Gruesome Spectacles: Botched Executions and America's Death Penalty - Austin SaratNon-Fiction
Pages: 288
The title of this book suggests some kind of macabre narrative history of botched executions, targeted at the ghoulish true-crime aficionado. In reality, it's a book more aimed at lawyers and criminologists, written by a professor of jurisprudence and even cited recently by the Supreme Court.
It has two main threads to it - the first is a history of the evolution of the methods of capital punishment, from hanging to the electric chair, firing squad, gas chamber and finally lethal injection. Each time a state or court recommended a change from the previous method, it was in pursuit of a more humane and painless means of execution, rejecting the previous method, usually under legal challenge, as 'cruel and unusual', a relic of barbarity consigned to the dustbin of executional history along with stoning, the guillotine and so on. Throughout this history are examples of botched executions that lent their weight to the arguments in pursuit of more humane alternatives - the man who had to be hung twice, the woman decapitated by the noose, the man who caught fire during electrocution, the man who suffered two hours of prison personnel's failed attempts to find a usable vein.

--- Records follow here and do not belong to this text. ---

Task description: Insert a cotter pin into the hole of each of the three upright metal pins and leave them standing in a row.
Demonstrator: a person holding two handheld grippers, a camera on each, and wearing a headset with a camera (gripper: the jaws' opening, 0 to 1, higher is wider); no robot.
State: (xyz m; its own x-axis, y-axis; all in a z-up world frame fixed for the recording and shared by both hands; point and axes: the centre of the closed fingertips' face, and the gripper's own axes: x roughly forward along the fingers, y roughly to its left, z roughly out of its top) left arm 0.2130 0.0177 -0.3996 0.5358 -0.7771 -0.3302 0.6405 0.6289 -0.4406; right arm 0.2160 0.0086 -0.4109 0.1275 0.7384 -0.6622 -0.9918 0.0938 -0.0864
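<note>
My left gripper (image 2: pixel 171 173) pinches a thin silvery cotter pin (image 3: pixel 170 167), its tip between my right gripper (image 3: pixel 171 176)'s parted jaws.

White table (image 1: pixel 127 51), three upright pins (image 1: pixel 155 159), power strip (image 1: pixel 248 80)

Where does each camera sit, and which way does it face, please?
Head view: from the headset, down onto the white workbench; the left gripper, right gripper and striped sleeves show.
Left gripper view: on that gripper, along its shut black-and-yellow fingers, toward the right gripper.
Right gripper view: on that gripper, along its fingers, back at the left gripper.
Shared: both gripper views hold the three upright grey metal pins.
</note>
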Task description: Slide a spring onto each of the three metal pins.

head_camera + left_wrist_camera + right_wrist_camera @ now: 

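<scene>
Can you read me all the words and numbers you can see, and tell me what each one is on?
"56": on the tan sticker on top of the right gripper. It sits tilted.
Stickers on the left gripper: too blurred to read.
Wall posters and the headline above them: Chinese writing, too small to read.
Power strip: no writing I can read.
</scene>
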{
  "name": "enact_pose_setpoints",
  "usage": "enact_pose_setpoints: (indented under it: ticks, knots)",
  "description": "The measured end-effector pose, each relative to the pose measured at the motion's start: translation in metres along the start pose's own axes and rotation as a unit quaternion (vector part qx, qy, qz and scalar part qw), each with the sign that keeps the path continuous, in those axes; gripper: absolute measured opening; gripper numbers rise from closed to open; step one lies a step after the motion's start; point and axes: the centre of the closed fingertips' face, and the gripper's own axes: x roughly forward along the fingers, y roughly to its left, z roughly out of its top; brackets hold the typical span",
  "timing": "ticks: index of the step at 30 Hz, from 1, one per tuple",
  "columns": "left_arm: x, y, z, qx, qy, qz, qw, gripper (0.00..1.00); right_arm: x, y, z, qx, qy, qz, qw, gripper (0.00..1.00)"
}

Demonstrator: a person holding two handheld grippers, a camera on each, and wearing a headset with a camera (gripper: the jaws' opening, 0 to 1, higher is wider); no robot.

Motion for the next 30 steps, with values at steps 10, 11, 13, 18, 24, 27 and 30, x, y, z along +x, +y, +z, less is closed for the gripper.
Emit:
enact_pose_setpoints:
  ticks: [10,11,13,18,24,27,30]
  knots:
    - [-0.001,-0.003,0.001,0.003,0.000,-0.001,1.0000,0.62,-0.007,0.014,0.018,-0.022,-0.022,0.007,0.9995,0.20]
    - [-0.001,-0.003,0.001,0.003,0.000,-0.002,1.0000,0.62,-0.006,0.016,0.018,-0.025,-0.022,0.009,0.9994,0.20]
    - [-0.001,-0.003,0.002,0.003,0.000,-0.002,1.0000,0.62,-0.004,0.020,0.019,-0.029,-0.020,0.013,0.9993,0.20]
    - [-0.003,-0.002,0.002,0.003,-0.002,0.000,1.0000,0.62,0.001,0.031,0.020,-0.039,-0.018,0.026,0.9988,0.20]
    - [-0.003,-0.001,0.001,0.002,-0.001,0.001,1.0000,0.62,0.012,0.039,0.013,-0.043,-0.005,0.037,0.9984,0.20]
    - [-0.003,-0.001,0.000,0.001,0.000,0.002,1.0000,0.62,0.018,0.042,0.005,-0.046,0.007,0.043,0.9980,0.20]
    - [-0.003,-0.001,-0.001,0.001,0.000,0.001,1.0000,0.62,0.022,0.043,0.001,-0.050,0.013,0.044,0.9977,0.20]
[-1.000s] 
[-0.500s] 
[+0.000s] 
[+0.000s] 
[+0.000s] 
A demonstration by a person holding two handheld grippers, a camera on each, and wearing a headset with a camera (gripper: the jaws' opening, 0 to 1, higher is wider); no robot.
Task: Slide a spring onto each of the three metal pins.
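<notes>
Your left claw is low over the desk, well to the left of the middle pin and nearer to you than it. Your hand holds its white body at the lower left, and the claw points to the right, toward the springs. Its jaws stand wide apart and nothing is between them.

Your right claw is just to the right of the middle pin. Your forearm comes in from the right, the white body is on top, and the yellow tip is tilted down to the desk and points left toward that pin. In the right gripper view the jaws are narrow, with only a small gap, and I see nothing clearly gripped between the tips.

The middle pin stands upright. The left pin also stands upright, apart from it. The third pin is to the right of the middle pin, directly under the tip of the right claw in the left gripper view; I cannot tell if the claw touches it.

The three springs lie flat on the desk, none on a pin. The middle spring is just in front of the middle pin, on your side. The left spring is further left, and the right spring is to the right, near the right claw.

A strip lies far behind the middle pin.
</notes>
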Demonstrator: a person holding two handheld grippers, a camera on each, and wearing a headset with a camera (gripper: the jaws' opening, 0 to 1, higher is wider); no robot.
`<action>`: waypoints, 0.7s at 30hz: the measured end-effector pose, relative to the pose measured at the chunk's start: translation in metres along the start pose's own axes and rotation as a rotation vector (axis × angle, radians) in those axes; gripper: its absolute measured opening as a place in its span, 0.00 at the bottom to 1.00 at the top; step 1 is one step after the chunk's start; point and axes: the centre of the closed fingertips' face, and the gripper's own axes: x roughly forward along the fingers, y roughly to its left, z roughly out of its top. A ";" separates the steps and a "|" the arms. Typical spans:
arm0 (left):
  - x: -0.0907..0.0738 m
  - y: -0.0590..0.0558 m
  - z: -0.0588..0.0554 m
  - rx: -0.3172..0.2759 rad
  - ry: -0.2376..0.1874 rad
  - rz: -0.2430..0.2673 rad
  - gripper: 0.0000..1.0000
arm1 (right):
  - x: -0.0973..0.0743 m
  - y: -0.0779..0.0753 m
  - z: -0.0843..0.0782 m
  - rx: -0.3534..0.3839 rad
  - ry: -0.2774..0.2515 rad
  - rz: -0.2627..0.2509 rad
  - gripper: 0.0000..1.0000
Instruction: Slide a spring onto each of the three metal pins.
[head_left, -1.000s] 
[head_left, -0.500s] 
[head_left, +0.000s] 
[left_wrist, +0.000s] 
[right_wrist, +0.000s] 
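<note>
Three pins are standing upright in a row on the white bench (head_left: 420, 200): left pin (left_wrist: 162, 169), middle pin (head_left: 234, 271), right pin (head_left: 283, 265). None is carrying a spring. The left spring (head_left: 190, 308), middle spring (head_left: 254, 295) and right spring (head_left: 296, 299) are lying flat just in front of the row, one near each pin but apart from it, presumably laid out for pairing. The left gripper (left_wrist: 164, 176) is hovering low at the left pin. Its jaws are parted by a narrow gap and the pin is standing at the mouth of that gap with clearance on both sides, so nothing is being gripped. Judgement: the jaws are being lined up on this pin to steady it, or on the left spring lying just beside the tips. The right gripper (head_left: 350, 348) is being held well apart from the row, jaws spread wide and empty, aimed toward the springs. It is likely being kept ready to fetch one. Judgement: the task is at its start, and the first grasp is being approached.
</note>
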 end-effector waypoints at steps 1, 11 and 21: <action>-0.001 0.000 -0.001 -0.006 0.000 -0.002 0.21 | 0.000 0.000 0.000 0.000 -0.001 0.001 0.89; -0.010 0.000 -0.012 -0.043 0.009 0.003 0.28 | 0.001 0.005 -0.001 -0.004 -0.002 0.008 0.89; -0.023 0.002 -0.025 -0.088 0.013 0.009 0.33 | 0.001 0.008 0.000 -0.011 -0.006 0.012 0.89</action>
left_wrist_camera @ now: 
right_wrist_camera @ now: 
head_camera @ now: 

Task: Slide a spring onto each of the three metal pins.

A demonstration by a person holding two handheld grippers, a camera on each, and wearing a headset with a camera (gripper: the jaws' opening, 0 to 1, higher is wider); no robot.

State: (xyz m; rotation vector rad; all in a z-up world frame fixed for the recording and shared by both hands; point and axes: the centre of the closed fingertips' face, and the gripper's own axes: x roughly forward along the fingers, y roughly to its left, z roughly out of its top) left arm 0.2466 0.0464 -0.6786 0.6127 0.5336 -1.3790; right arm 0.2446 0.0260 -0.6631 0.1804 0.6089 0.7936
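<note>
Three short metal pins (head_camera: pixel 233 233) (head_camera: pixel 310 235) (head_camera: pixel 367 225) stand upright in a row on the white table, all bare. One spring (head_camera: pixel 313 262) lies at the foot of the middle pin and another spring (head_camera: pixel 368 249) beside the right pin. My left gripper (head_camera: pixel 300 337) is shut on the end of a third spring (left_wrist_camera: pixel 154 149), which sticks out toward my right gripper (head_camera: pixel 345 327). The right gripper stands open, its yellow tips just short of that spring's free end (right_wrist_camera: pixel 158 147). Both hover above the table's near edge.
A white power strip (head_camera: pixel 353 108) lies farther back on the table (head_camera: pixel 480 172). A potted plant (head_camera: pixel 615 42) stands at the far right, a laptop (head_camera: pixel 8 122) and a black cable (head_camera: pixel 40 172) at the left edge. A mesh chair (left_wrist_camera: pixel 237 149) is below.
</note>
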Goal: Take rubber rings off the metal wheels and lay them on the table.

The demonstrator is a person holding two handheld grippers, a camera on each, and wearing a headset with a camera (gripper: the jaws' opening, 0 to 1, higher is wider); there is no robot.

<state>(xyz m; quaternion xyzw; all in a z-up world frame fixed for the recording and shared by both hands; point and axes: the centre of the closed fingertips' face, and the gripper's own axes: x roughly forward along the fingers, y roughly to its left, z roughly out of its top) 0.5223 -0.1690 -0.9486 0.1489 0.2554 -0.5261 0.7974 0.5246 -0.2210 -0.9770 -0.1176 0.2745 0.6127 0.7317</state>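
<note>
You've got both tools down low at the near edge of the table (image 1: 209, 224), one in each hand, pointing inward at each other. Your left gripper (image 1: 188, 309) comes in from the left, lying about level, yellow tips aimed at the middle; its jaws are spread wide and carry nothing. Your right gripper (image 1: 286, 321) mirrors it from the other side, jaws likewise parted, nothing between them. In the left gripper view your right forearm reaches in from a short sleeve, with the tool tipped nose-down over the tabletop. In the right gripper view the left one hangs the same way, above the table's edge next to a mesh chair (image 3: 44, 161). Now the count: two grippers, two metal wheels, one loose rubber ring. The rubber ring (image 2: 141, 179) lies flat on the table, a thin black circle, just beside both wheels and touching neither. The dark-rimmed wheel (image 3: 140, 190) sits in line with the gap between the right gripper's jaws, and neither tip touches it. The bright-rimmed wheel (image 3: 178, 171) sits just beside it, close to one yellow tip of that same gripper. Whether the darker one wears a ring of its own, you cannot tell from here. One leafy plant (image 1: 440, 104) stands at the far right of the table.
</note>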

Austin Sarat also focuses on what role these failures have played in the marshalling of arguments against capital punishment. It is a curious fact that for much of American history, botched executions have not been seen as any kind of argument against the existence of capital punishment itself, simply the method of choice at the time. More frequently, botched executions have been depicted by state and prison officials and newspapermen as unfortunate incidents, accidents, with no relevance or impact on the larger issue at hand, rather than inherent and inevitable outcomes in a capital punishment system in search of the impossible - a humane, painless and flawless way to kill someone via bureaucratic process and procedure.
Because the truth is, modern society needs the death penalty to be humane and painless, the state's role needs to be one of aloof and impartial judgement, otherwise the true hypocrisy of capital punishment is exposed. If the state is willing to accept pain and suffering to be part of the process of execution, then how does that kind of torture before death differ from the crimes the prisoners are condemned for?